Os países da Organização do Tratado do Atlântico Norte (OTAN) enfrentam a escassez de algodão, que é usado para fabricar explosivos para munições, relatado um jornal ocidental.
Segundo a publicação de um jornal norte-americano de grande circulação, a nitrocelulose, usada para fazer explosivos para "praticamente todas" as munições modernas, é feita da chamada pluma de algodão (lint), da qual carecem os produtores militares nos países da Aliança Atlântica.
"A OTAN não tem recursos suficientes [...]. Os estoques limitados [de algodão] representam um dos maiores desafios enfrentados pela OTAN em sua busca para construir estoques de munição, a fim de reforçar o poder crescente da Rússia e da China", disse o jornal.
O jornal informou que os países da aliança estão agora buscando melhorar suas fontes de nitrocelulose, enquanto aumentam sua autossuficiência em compras e processamento, de modo a não depender de fornecedores estrangeiros.
A Europa precisa mais do que dobrar sua capacidade de produção de nitrocelulose, para 20.000 toneladas por ano, a fim de preparar sua cadeia de suprimentos para casos de força maior, detalhando os autores da matéria.

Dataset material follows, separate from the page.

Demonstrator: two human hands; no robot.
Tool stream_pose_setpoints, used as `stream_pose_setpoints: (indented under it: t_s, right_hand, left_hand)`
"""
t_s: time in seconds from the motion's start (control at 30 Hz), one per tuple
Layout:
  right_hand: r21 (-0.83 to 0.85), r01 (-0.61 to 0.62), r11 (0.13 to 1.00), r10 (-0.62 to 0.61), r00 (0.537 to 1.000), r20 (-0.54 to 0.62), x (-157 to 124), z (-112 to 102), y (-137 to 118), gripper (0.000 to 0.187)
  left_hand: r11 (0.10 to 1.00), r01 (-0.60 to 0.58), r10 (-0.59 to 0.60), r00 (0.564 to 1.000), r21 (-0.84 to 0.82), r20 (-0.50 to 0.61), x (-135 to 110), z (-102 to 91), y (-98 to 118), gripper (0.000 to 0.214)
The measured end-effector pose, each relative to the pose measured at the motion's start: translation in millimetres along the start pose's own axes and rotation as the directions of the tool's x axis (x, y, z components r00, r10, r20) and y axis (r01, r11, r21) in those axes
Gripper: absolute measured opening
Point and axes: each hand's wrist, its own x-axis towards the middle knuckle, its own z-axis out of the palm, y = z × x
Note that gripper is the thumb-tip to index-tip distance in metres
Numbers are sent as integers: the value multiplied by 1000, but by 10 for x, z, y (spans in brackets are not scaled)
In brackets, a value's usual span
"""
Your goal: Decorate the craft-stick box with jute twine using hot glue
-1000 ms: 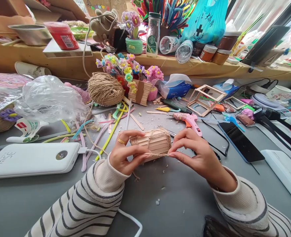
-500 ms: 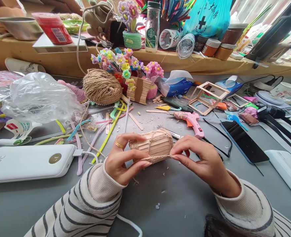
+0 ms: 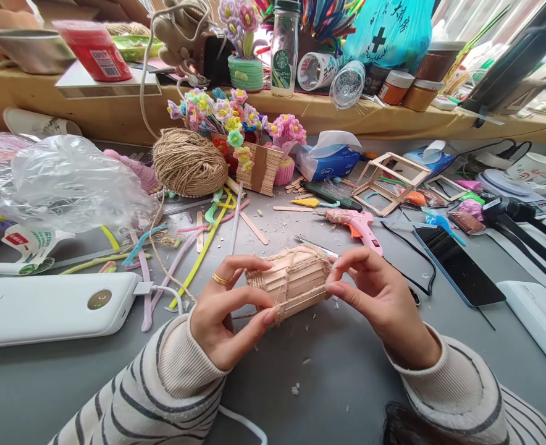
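Observation:
Between my hands is a small barrel-like piece made of wooden craft sticks [image 3: 301,279], with twine wound round both ends and crossing its side. My left hand [image 3: 229,309] grips its left end, thumb at the lower edge and fingers over the top. At the right end, my right hand [image 3: 368,287] pinches the jute twine [image 3: 307,292] between thumb and index finger; the strand runs along the lower side of the sticks. A thin strand trails from the twine ball [image 3: 189,162] down toward my left wrist.
Behind my right hand lie a pink glue gun [image 3: 354,224] and a phone [image 3: 458,264]. A white power bank [image 3: 60,308] with a cable sits at left. Loose craft sticks [image 3: 254,227], pipe cleaners [image 3: 208,247] and a stick frame [image 3: 388,182] are farther back.
The stick piece has shifted slightly right and tilted, showing more of its lower side. My left thumb has moved down on it, and my right fingers have curled more at its right end.

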Motion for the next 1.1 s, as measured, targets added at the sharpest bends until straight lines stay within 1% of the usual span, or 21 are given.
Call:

Como parte de seus esforços para reduzir o déficit, a empresa de defesa alemã Rheinmetall está convertendo uma fábrica de produção de nitrocelulose para fins civis em uma instalação militar. A Polônia também está montando uma nova unidade de produção de nitrocelulose.

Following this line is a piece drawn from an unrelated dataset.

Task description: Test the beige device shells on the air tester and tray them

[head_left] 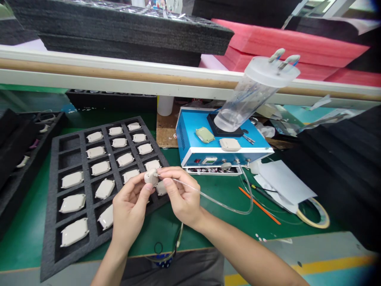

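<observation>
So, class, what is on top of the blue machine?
On the blue machine are a clear cylinder with a black base, a pale green casing, an off-white casing and small metallic pieces. The surface beneath the base is covered and cannot be seen.

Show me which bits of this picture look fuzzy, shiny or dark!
In the head view, the left hand and right hand look fairly clear; in the head view, the pink foam looks softer; in the head view, the lower-left case shines palely, and the far-right edge goes nearly black.
</observation>
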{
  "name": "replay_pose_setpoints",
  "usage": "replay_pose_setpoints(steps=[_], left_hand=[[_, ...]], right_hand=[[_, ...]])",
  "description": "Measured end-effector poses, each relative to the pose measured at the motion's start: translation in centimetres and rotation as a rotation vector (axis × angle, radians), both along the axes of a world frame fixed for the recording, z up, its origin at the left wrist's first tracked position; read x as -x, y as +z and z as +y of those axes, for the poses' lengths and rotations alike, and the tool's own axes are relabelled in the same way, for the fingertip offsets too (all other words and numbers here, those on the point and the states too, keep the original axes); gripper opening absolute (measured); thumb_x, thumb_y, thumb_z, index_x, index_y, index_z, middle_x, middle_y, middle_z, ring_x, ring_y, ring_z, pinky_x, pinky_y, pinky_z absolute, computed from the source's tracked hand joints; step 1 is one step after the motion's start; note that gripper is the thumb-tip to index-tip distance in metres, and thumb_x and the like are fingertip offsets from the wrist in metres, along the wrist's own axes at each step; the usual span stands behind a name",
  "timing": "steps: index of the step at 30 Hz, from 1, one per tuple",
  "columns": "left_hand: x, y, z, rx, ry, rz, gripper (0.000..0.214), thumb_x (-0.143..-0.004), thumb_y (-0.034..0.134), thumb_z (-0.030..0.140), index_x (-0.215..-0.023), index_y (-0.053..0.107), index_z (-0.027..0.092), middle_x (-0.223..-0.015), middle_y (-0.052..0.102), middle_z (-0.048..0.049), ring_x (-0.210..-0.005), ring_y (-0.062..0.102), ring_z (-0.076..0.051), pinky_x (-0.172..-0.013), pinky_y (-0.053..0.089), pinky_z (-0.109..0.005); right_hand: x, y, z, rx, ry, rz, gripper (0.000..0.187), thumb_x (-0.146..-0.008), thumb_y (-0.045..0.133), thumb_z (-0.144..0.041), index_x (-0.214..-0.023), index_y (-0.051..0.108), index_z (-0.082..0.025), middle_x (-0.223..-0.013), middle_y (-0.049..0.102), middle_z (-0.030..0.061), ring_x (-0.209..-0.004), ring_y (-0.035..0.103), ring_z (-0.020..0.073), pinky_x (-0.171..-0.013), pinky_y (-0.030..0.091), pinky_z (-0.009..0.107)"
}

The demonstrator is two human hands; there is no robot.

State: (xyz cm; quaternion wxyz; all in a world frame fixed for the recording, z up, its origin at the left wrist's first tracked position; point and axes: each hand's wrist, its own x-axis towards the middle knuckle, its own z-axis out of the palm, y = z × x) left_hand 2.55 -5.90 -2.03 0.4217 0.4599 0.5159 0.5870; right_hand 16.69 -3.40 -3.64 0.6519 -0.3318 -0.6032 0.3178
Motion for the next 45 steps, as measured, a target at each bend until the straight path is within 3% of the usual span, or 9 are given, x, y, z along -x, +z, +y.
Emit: replay_pose_setpoints(steps=[30,40,45], left_hand=[[0.2,-0.24,-0.08,0.033,-0.004,0.001,0.039,-0.085,0.085,0.045,-0.112,0.078,0.017,-0.115,0.082,-0.0112,-0.097,0.081,-0.025,-0.085,0.069,-0.034],[0.19,-0.25,-0.08,0.019,-0.011,-0.008,0.035,-0.086,0.085,0.041,-0.112,0.079,0.018,-0.113,0.083,-0.0095,-0.095,0.081,-0.022,-0.083,0.068,-0.028],[0.16,-0.17,-0.08,0.027,-0.009,0.0,0.038,-0.085,0.085,0.044,-0.112,0.078,0.018,-0.113,0.082,-0.0107,-0.096,0.081,-0.025,-0.084,0.069,-0.032]], right_hand=[[0.04,0.04,-0.07,-0.001,-0.004,-0.006,0.015,-0.103,0.061,-0.024,-0.104,0.075,-0.025,-0.106,0.079,0.0082,-0.102,0.077,0.0219,-0.091,0.065,0.04],[-0.07,0.04,-0.07,-0.004,0.0,-0.004,0.015,-0.102,0.061,-0.022,-0.104,0.076,-0.025,-0.106,0.079,0.0082,-0.102,0.077,0.0218,-0.091,0.065,0.04],[-0.04,0.06,-0.04,-0.006,-0.011,-0.024,0.015,-0.102,0.061,-0.024,-0.104,0.075,-0.025,-0.106,0.08,0.0084,-0.102,0.077,0.0222,-0.091,0.065,0.04]])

Além disso, o jornal destacou a escassez de TNT nos países europeus, usada na produção de munições de artilharia.
“O TNT, explosivo usado em projetos de artilharia, também é escasso: atualmente há apenas uma fábrica para sua produção na Polônia em toda a Europa”, resumiu o jornal.

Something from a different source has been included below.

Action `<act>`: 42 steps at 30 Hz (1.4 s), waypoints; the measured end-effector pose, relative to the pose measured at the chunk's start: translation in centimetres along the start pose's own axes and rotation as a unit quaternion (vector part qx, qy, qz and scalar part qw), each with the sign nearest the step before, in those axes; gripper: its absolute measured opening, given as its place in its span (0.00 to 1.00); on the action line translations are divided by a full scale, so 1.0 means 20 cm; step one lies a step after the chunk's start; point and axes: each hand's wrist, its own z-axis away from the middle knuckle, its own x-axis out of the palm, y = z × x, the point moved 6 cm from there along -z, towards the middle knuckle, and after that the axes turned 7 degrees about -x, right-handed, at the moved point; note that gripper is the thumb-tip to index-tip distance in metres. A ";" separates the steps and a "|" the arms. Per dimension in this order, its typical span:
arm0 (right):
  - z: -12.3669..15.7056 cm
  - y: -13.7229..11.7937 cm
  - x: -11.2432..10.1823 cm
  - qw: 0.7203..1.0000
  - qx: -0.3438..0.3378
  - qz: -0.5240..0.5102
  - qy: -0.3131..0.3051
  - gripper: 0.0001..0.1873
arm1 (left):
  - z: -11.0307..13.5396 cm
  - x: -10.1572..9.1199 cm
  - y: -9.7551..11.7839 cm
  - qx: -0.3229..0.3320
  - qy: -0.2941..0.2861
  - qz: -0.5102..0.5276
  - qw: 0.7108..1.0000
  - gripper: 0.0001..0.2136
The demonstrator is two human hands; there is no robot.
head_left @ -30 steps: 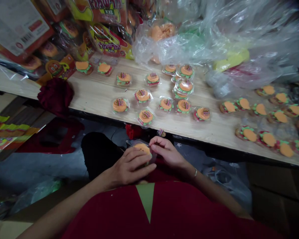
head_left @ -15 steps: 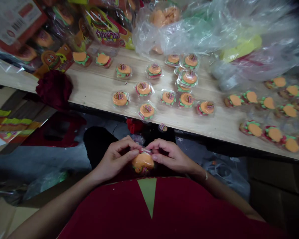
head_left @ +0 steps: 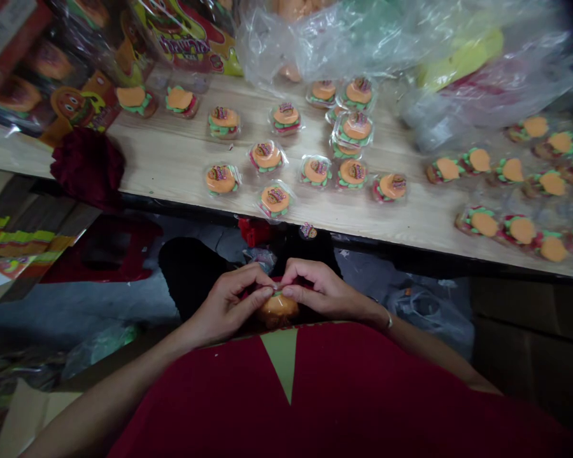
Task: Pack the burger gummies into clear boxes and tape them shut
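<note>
Both hands meet over the lap, fingertips pinched together on one small sweet, below the table edge.

Head view: left hand (head_left: 229,305) and right hand (head_left: 322,294) are curled knuckles-up, thumbs and forefingers closed on the top of an orange burger-shaped gummy in clear wrap (head_left: 277,310). It sits just above the red shirt (head_left: 363,407), half hidden by the fingers, and whether the wrap is sealed cannot be made out. Both forearms run out behind the shirt. The pale wooden table (head_left: 172,165) crosses above the hands, its dark front edge near the knuckles. A loose spread of wrapped burger gummies (head_left: 275,198) lies on it, one just at the rim. Crumpled clear plastic bags (head_left: 363,38) blur the far side. A dark red cloth bundle (head_left: 88,166) overhangs the front edge at left. Open floor shows between lap and table.
</note>
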 end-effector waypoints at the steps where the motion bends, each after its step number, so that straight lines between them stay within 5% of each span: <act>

Nos últimos anos, a Rússia reivindicou atividades sem precedentes da OTAN perto de suas fronteiras ocidentais. A aliança está expandindo suas iniciativas e chama isso de “dissuasão da agressão russa”.
Moscou expressou repetidamente preocupação com o acúmulo de forças da aliança na Europa. O Kremlin informou que a Rússia não ameaça ninguém, mas não ignorará ações potencialmente perigosas para seus interesses.